What Wisconsin Could Learn From Sweden's Handling of Waste
According the the EPA, American's generate roughly 254 million tons of trash a year, approximately 35 percent of which is recycled or composted. Meanwhile, Sweden boasts that more than 99 percent of all household waste there is recycled.
Swedish native Veronica Lundback arrived in Milwaukee in 2001 to attend graduate school at UWM. Back at home, conservation was a way of life.
“I grew up with infomercials on TV about water conservation and you take showers not baths, you turn of the lights when you leave the room, you don’t turn the heat up too much,” Lundback says.
Sitting in her cozy apartment on Milwaukee’s northwest side, Lundback says those habits have stuck with her.
“Because as you can see I rely on natural light a lot, and Swedes like light – that’s why there’s no heavy covers over my windows,” Lundback says.
She has established a makeshift recycling system – a hodgebodge of cardboard boxes and plastic bags.
“There wasn’t much recycling going on and that was hard to get used to.

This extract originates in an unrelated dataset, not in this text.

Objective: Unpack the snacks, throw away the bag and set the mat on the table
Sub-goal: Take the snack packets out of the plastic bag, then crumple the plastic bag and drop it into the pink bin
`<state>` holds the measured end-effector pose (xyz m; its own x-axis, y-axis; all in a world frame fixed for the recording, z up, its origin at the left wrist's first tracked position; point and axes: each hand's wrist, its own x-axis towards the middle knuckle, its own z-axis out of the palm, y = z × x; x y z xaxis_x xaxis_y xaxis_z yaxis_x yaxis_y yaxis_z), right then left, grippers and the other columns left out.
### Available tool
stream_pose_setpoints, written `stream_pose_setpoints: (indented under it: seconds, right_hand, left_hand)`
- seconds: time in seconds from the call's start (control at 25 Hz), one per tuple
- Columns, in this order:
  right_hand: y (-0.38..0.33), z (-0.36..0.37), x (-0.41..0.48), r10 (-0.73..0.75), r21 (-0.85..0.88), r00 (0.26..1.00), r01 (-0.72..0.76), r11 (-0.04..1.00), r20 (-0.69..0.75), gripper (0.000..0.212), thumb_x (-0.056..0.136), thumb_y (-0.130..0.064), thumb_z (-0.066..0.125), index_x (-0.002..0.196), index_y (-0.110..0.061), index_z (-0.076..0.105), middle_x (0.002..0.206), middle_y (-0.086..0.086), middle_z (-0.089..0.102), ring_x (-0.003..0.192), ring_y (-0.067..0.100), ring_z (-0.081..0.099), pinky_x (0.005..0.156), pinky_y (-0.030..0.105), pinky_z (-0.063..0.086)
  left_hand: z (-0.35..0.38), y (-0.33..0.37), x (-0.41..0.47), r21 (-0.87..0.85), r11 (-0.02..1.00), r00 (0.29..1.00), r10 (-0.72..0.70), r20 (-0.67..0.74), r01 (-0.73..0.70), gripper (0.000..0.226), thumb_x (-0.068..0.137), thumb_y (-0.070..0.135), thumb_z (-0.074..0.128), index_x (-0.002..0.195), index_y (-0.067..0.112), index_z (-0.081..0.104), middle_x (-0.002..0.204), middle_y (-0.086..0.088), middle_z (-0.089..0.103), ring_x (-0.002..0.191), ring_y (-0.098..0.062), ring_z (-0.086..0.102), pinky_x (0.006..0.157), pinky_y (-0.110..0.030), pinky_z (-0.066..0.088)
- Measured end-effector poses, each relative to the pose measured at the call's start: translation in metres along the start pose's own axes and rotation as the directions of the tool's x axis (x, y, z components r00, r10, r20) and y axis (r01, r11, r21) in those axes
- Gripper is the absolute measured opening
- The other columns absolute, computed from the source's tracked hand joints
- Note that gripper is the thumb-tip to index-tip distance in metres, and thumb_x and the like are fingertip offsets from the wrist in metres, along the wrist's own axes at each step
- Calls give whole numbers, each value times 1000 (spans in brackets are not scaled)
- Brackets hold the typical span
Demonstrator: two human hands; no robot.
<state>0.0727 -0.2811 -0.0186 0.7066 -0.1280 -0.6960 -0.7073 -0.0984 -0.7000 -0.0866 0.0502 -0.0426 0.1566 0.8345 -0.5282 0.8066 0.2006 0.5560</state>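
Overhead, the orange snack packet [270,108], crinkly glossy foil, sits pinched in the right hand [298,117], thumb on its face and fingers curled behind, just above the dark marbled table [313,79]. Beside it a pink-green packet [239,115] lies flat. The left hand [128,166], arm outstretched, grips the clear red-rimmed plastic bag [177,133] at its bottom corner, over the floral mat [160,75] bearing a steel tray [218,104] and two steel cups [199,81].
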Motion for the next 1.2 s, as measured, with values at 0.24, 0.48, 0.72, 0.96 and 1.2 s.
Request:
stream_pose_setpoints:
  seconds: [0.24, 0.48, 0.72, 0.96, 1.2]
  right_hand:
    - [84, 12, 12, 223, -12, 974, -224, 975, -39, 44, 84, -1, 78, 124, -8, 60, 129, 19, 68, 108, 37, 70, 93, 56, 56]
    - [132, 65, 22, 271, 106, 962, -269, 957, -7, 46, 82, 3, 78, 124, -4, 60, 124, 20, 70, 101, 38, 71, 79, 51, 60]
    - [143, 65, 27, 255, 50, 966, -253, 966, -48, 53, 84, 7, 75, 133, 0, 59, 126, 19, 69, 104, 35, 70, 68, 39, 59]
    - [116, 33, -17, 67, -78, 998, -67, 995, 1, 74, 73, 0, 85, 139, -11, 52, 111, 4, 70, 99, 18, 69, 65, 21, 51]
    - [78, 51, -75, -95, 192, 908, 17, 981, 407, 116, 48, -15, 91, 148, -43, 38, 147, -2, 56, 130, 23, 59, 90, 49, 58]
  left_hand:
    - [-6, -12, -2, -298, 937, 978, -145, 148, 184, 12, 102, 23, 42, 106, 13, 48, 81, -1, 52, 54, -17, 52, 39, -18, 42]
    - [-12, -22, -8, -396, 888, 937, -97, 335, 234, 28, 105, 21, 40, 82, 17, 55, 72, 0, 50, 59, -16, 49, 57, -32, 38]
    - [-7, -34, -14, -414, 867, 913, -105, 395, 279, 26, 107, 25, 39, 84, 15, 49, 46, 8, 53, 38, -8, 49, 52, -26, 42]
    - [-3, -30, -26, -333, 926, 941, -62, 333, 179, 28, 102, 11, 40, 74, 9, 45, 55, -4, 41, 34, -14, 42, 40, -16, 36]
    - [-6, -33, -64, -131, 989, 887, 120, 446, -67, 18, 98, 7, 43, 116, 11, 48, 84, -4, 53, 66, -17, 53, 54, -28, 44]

So I think I was hoarding a bit at the beginning, because I couldn’t make myself throw things out,” Lundback says.
Back in Sweden, people don’t simply separate glass from plastic.
"Plastic, soft plastic, hard plastic, glass, colored glass, clear glass, paper, cardboard. All of those go in different things," Lundback says.

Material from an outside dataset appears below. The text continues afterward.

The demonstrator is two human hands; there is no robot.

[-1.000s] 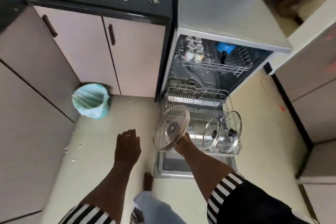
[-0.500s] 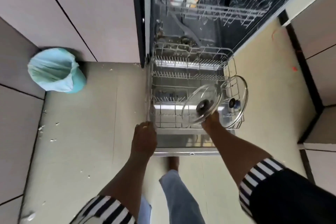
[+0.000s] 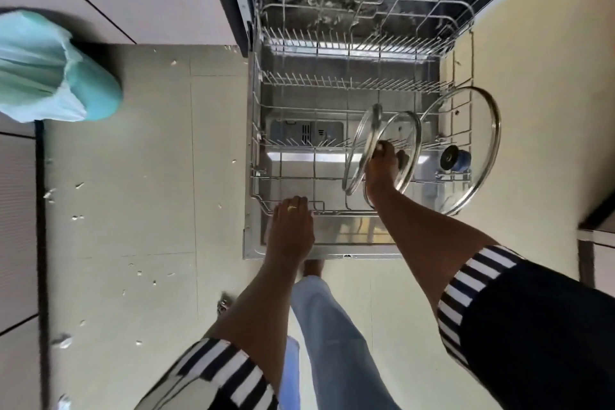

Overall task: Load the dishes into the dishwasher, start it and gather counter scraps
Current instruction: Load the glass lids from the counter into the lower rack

“Things” means bins. Their contents are funneled into larger collection stations.
“The apartment building I lived in Stockholm had all of that in the basement, some have it in the backyard and others have sort of a shed. If you don’t have that there are also stations, so you just take it there,” Lundback says.
According to Sweden's official website, “with its 32 incineration plants, Sweden is considered the world leader in the field of waste to energy.” In fact, Sweden does such a good job turning waste to energy, the country imports trash from countries including Norway and the United Kingdom.

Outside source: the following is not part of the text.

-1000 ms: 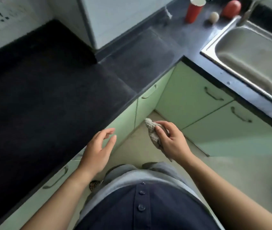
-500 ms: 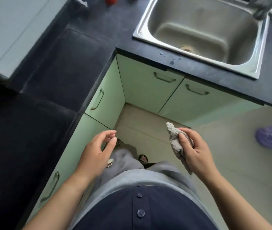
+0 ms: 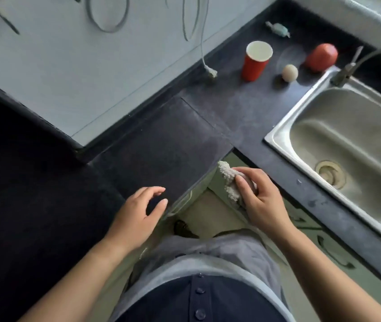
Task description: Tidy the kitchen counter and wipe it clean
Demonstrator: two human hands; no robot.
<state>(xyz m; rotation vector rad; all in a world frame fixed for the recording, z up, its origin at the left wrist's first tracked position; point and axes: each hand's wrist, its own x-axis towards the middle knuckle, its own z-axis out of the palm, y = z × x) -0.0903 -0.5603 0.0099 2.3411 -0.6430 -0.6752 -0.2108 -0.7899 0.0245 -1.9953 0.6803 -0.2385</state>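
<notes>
A dark L-shaped counter [image 3: 166, 145] runs along the wall and past a steel sink [image 3: 356, 145]. My right hand [image 3: 258, 196] grips a bunched grey cloth [image 3: 228, 180] just off the counter's inner corner, above the floor. My left hand [image 3: 138, 214] hovers over the counter's front edge, fingers curled apart and holding nothing. At the back stand a red cup [image 3: 255, 60], a pale egg-like ball [image 3: 290, 73], a red tomato-like fruit [image 3: 322, 56] and a wrapped candy [image 3: 277, 30].
A white cable end [image 3: 210, 72] hangs down the wall onto the counter. A tap [image 3: 347, 68] rises behind the sink. Green cabinet doors [image 3: 333, 249] with dark handles line the front below the counter. My own body fills the lower middle.
The view swung from the sink and cabinets back up to the counter corner. Both hands have risen towards the counter edge; the right one still holds the cloth.
</notes>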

From time to time, Lundback leads UWM students to Sweden for summer immersion experience, including time spent in Stockholm.
“The main reaction is it’s so clean and the air is clean. And you know that we waste in Stockholm, the waste that they burn, which is also the waste that we import from Norway, is used for the district heat. But also they’ve also started collecting food waste which is turned into biofuel, so that is what the city buses run on,” Lundback says.
Back at her adopted home, Lundback says she sees evolving behavior on campus.
“More and more, and especially among my students just getting recycling habits on campus. Because it’s not hard to do. I remember my parents, I think it was in the 90s when we really started sorting garbage. There were grumblings, but they did it and then you get used to doing it,” Lundback says.
As Lundback points out, Sweden’s recycling revolution didn’t happen overnight.